Task requirements >>
The whole listing below is to be output exactly, with no line skipped.
#### The data ####
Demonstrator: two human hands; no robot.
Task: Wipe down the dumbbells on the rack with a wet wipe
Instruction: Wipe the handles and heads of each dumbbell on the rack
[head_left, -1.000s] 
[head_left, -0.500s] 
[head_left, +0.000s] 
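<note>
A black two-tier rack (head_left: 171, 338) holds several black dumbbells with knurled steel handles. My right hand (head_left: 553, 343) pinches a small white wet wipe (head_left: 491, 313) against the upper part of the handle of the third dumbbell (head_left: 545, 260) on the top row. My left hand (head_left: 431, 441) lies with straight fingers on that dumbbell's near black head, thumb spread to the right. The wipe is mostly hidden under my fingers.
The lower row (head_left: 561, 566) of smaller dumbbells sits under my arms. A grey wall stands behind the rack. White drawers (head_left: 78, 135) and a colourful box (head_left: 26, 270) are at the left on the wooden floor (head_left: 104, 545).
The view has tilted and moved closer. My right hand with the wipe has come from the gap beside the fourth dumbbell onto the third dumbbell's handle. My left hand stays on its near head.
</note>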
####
Answer section >>
Demonstrator: two human hands; no robot.
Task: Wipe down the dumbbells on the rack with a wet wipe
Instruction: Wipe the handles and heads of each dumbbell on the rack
[head_left, -1.000s] 
[head_left, -0.500s] 
[head_left, +0.000s] 
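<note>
A black two-tier rack (head_left: 171, 338) holds several black dumbbells with knurled steel handles. My right hand (head_left: 553, 343) pinches a small white wet wipe (head_left: 491, 313) against the upper part of the handle of the third dumbbell (head_left: 545, 260) on the top row. My left hand (head_left: 431, 441) lies with straight fingers on that dumbbell's near black head, thumb spread to the right. The wipe is mostly hidden under my fingers.
The lower row (head_left: 561, 566) of smaller dumbbells sits under my arms. A grey wall stands behind the rack. White drawers (head_left: 78, 135) and a colourful box (head_left: 26, 270) are at the left on the wooden floor (head_left: 104, 545).
The view has tilted and moved closer. My right hand with the wipe has come from the gap beside the fourth dumbbell onto the third dumbbell's handle. My left hand stays on its near head.
</note>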

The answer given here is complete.